Is Life Just Sorta Dull?

While watching yesterday’s Super Bowl halftime show, it hit me, “Fuck, life sure is boring.”

I mean, there I was, supposedly witnessing THE GREATEST SUPERBOWL HALFTIME SHOW OF ALL TIME!!!!!!!—thinking, “Ho-hum.” I mean, there was Beyonce, gorgeous and sexy and scantily dressed, rolling around a stage, watched by millions—and I’m thinking, “Ho-hum.” It’s the REUNION OF DESTINY’S CHILD! DESTINY’S CHILD IS BACK! YES!!! BACK!—and I’m thinking, “Ho-hum.”

So is life just sorta dull?

When I ponder this deeper, I actually flip it over. Yes, I found the whole thing awfully dull (plastic songs, plastic vocals, plastic moves). But what does it say about humanity that so many didn’t? What does it say that, in the days leading up to Super Bowl Sunday, Beyonce and Destiny’s Child were all over the dang news?

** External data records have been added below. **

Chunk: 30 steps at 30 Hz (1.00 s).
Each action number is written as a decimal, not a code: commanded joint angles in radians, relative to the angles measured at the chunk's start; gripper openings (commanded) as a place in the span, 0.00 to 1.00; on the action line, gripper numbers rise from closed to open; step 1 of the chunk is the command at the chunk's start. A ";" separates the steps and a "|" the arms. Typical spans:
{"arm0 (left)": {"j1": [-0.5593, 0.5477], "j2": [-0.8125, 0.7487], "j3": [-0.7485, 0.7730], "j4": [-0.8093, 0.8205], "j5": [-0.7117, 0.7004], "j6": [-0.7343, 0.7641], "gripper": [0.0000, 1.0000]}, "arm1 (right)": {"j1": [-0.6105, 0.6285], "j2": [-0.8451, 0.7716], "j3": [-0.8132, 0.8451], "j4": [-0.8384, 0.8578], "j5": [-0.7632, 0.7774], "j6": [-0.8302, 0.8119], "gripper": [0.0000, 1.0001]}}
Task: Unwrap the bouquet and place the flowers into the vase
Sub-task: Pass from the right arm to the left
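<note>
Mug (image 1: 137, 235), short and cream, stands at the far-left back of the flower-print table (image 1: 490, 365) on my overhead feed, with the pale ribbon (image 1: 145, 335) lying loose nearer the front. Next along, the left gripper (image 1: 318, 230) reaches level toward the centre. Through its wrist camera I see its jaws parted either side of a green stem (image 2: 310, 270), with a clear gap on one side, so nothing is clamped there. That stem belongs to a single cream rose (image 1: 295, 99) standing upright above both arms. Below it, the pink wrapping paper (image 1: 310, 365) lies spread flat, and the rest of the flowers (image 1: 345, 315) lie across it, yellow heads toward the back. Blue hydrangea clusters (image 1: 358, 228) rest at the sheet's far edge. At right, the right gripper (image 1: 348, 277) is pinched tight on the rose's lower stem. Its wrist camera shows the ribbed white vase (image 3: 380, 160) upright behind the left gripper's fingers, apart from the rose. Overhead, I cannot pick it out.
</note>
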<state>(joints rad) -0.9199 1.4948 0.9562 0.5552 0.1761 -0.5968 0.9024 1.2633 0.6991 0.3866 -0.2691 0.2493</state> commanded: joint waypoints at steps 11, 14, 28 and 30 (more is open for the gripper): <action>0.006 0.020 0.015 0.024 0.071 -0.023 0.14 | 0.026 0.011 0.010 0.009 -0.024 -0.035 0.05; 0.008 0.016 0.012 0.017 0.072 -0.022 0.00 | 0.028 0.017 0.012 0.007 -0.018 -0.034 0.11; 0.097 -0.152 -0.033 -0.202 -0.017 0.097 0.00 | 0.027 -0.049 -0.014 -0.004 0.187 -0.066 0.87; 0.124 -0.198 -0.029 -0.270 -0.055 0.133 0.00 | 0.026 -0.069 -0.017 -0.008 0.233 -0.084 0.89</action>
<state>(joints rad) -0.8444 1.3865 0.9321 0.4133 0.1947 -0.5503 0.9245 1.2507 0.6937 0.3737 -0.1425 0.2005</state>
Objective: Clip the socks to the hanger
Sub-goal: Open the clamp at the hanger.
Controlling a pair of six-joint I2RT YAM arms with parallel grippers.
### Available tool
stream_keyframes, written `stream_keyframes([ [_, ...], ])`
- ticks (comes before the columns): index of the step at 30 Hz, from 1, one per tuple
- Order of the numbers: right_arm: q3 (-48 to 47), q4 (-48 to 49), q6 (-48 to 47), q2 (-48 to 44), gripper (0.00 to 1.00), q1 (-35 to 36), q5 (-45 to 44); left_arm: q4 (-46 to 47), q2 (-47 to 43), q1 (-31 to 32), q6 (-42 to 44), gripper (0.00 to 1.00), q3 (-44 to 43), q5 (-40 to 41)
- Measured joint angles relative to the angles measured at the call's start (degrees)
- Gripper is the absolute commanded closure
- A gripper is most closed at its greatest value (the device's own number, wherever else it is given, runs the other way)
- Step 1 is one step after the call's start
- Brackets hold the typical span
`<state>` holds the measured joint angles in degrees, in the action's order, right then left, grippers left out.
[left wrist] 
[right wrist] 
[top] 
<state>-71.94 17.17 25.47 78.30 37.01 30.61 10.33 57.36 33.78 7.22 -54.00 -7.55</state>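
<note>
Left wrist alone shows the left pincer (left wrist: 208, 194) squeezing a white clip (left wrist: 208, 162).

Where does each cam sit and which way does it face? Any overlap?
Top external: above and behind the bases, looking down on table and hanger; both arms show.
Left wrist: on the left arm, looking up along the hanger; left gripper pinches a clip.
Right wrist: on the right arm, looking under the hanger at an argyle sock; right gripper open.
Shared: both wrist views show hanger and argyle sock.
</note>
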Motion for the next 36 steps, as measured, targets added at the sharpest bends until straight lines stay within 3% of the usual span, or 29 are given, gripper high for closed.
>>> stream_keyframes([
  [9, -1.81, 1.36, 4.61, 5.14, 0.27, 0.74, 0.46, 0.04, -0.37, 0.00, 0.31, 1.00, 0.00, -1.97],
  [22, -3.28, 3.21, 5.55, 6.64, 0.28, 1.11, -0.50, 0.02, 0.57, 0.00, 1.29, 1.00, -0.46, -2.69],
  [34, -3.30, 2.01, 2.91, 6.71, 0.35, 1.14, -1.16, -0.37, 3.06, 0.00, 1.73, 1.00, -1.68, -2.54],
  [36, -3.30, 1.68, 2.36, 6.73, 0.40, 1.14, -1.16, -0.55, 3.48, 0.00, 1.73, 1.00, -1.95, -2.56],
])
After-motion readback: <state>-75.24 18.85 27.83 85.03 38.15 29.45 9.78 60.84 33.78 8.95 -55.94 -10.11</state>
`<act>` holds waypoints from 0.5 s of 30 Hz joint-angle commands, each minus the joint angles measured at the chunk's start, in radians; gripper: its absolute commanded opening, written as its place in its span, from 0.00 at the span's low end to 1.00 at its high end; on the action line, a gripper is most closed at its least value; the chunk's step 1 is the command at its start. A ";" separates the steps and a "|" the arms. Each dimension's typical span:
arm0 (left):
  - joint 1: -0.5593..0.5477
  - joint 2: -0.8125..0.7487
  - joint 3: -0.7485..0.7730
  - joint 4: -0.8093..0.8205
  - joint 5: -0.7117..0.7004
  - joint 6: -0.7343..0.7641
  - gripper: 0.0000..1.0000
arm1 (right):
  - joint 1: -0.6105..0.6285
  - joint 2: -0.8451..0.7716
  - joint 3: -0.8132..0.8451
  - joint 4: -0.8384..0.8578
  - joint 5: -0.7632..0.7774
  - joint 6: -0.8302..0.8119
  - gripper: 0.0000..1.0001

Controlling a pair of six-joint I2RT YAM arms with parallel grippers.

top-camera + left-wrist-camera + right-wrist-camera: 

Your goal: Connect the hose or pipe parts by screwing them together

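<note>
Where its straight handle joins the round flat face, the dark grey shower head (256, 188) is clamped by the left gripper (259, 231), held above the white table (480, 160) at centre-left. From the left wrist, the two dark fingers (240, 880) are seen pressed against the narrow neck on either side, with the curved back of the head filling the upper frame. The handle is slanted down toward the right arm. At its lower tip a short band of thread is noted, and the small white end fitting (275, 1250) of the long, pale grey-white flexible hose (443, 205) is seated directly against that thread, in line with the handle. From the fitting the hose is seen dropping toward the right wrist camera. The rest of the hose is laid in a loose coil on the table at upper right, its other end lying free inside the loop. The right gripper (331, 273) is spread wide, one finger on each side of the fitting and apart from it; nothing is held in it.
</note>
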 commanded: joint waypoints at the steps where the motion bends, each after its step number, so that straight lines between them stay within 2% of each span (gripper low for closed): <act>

What does it say that so many debated the halftime show choice? Well, Madonna was pretty good. Well, we can’t have a Janet-nipple thing again. Well …

Are we this bored … this in need of our time to be occupied? I mean, craps, one can watch thousands of hours of Beyonce with a simple YouTube visit. Not one of the performed songs was new; none of the dance steps were original. We all know the people rushing the stage had already rehearsed rushing the stage. We all know the gig had been practiced and practiced.

So why do we care?

Because we’re bored out of our fucking minds.

 

12 thoughts on “Is Life Just Sorta Dull?”

  1. Jeff: It sounds like you are projecting your boredom onto the rest of the population. I could honestly take it or leave it when it comes to halftime (I ended up socializing with my friends and hardly paying attention) but it doesn’t bother me. It’s a show, it’s a spectacle, it’s uniquely American… in other words, it is what it is. I wouldn’t try to read too much into it.

  2. i think it could have at least been slightly more interesting had any of the camera shots lasted more than a half second. even if i had been into the music there’s no way that cinematography could have kept my brain engaged.

  3. Boredom is the correct response to Beyonce. She couldn’t be assed to sing the national anthem? She deserves to lip-sync to an audience made entirely of mannequins.

  4. Disagree. Not bored. Highly distracted. Like George Carlin said, sports and TV are used by the upper 1 percent to distract us from how badly we’re getting screwed and how quickly the proverbial pie is shrinking for the masses. People focusing on Beyonce’s gyrating rear end have less time to protest.

  5. Life is as dull and insipid or as exuberant and inspiring as what you choose to fill it with.

    Don’t blame the rest of the world if you choose to shovel turds into your life. Conversely, if others like those same road apples you reject what skin off your nose is it?

  6. Yeah it’s such a shame you were given no other options on how else to spend your thirty minutes. Oh wait.

    Seriously you’d think after like five minutes of being bored you would find something else to do.